Por: Ricardo Gil Lavedra
A principios del siglo XX, Charles Evan Hughes, entonces gobernador del estado de Nueva York, quien fue también presidente de la Corte Suprema de los Estados Unidos, dijo famosamente: “Vivimos bajo una Constitución, pero la Constitución es lo que los jueces dicen que es”. En sentido similar, un presidente norteamericano, Woodrow Wilson, calificó a la Corte de su país como “una convención constituyente en asamblea permanente”.

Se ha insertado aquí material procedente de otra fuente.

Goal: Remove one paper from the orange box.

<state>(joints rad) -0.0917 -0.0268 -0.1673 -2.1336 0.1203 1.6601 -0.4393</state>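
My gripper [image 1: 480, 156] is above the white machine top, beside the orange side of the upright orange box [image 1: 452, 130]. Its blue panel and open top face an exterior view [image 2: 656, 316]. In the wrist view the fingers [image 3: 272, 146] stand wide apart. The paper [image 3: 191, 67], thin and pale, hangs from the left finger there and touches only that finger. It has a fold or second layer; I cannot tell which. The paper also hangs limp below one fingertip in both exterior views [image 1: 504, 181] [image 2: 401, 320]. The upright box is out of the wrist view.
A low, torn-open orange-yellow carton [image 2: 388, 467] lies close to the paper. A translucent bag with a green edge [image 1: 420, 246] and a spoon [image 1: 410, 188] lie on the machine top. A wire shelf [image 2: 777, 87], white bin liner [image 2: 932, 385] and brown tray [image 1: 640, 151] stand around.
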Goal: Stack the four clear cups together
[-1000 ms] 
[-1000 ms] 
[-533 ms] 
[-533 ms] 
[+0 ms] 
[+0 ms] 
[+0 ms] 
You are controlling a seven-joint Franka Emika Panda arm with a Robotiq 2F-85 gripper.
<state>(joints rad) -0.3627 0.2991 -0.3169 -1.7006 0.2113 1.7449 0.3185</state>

Tal es la importancia del más alto tribunal. Un poder semejante debe ser ejercido con prudencia, cuidando de no excederse de sus confines estrictamente jurisdiccionales para no invadir esferas de decisión que corresponden a los representantes del pueblo. Pero, cada vez que los otros poderes se extralimitan y vulneran la Constitución, todos los jueces -y en particular, la Corte Suprema, que es el último intérprete de la ley fundamental- deben ejercer sin titubeos el papel que les corresponde.
Es lo que hizo hace unas horas el alto tribunal. En una sentencia impecable, de sólidos e incontrovertibles fundamentos, confirmó el fallo de la jueza electoral Servini de Cubría que había declarado la inconstitucionalidad de varios artículos de la reciente ley que reformaba el Consejo de la Magistratura. No habrá, como no debía haber, elecciones populares por parte de toda la ciudadanía de representantes de jueces, abogados y académicos. La incompatibilidad entre esa ley y el artículo 114 de la Constitución es manifiesta. No hace falta ser un avezado constitucionalista para comprobarlo.
El kirchnerismo quiso avasallar la independencia del Poder Judicial. Sin jueces independientes la misma democracia puede ser una ficción. La Corte Suprema acaba de recordarle al Poder Ejecutivo, inspirador de este inadmisible atropello, que no hay 54% que valga si lo que se pretende es violar la Constitución. Celebremos esta bocanada de aire fresco. Celebremos que seguimos viviendo en libertad.